Quiero leer, leer a Cortázar, pero hay un torrente de pensamientos que me lo impide. Estar lejos de mi ordenador me hace mucho mal, y necesitaba desesperadamente escribir. Es curioso, no puedo leer hasta que no escriba; es incongruente porque debería ser al contrario.
Efectivamente, estoy pensando en muchas cosas al mismo tiempo.
Recuerdo un día, en el hospital, mamá salió del baño y volvió a la cama casi con reticencia. ¿Quién querría estar en ese hoyo de gomaespuma?
- Cuando te vayas... ¿no nos vas a dejar de querer, no?

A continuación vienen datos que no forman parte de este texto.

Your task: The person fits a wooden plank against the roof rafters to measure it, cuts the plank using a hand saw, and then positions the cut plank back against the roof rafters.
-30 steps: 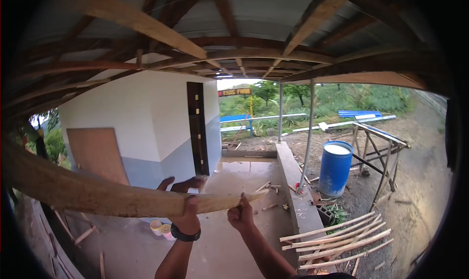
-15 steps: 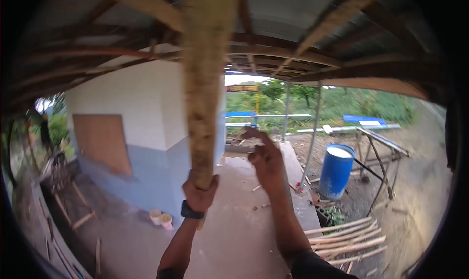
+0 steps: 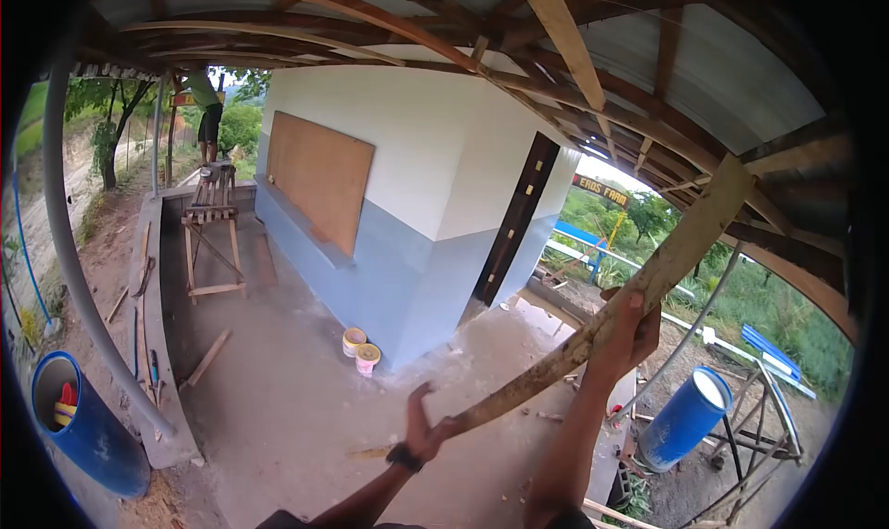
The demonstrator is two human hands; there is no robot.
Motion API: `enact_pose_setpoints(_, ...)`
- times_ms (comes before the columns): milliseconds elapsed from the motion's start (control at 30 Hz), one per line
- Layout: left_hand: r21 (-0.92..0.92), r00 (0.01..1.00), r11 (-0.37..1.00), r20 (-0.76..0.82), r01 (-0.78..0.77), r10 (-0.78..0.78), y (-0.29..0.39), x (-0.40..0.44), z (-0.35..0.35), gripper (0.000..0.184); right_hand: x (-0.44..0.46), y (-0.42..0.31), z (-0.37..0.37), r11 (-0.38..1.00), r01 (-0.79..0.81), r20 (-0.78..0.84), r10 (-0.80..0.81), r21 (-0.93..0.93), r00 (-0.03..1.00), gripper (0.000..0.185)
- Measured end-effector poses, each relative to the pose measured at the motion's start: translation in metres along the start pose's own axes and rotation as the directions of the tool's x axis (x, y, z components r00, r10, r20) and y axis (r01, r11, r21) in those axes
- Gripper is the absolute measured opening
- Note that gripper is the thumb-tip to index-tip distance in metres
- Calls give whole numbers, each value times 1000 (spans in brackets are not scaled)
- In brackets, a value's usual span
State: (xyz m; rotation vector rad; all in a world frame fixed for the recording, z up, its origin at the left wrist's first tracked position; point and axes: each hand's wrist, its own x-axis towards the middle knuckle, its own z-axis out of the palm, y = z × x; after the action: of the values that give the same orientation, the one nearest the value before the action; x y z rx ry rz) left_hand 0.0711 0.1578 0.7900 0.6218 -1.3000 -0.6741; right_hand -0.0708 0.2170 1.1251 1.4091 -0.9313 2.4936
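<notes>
A long wooden plank slants up from lower left to upper right in front of me. My right hand is wrapped round it at its upper middle. Near the low end, my left hand, with a dark band on the wrist, has its fingers raised and apart; the plank lies against the thumb side. The plank's wide upper end reaches toward the roof beams; whether it touches them I cannot tell.
Two small buckets stand by the blue-and-white wall. Blue drums are on both sides. At far left a person stands on a wooden trestle. A loose wood strip lies on the floor.
The plank has gone from upright to slanting right. My right hand, free before, now grips it; my left hand has loosened its grip. The view has turned left.
</notes>
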Motion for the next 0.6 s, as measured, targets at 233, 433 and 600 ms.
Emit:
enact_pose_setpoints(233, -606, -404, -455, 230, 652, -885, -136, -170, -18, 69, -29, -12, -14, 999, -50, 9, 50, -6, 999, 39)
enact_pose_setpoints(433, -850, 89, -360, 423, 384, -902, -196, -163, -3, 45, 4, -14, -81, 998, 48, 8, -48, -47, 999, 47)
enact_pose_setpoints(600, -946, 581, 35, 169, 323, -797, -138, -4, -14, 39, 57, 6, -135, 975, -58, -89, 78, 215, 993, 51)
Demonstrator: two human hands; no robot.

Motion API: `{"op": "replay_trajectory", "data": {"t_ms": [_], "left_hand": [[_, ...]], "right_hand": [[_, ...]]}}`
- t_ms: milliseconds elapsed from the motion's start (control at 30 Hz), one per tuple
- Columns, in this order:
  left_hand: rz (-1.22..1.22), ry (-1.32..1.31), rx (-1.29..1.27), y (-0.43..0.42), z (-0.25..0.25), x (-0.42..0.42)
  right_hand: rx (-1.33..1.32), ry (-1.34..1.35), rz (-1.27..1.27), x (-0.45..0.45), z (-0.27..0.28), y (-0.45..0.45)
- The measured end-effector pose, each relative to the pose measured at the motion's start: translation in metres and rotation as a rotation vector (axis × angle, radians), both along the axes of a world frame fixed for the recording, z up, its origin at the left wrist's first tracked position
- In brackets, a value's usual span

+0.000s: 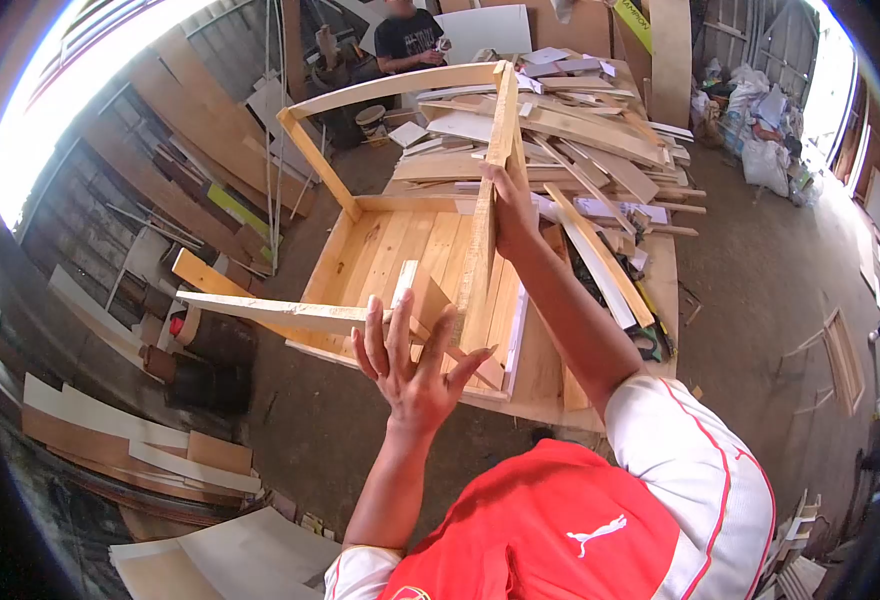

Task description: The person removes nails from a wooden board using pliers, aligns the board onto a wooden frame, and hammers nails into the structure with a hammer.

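A light wooden frame with a slatted base (385,240), curved rails and upright posts rests on the workbench (550,370). My right hand (512,212) is wrapped round its long right-hand rail, with the fingers partly hidden behind the wood. Close to the near end, my left hand (410,365) is open with fingers spread, back of the hand toward me. Its fingertips overlap the near curved rail (280,312); whether they touch it I cannot tell. A short upright wooden piece (407,283) shows just beyond those fingers.
Piled boards and offcuts (580,135) cover the bench's far side. Beyond it is another person (410,40) in a dark shirt. Panels (195,110) lean along the left wall, sheets (145,440) lie lower left, a small wooden frame (842,368) stands right, and bags (760,120) sit far right.
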State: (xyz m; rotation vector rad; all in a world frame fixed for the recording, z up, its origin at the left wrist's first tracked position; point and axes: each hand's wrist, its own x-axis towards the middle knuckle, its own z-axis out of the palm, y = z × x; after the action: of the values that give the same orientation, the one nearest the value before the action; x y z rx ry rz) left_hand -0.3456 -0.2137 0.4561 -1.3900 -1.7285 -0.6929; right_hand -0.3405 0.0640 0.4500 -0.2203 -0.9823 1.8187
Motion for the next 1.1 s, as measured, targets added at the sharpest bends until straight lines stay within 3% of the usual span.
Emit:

Había estado luchando desesperadamente contra la garra que me apretaba el corazón, pero en ese momento me atenazó la garganta. No quería mirarla, sabiendo cómo iban a brillar sus ojos, las cejas delicadamente arqueadas sobre ellos, la mueca de pena. No quería, pero me tragué el nudo y lo hice.
- ¿Por qué dices eso, mamá? claro que no.
La abracé. Su pómulo sobre mi pecho, sus hombros envueltos, acunada en lo más cálido y seguro de mí. Sabía que lo decía porque antes habíamos estado hablando de Naya, y de cómo me sentía desde que se fue a Utah.
- Mamá, esté donde esté, haga lo que haga, sois lo más importante en mi vida. - y mientras hablaba, las palabras cobraban la certeza y al fuerza de las epifanías.- Mi hogar está donde estáis vosotros, y vuestra felicidad es lo único que deseo en este mundo.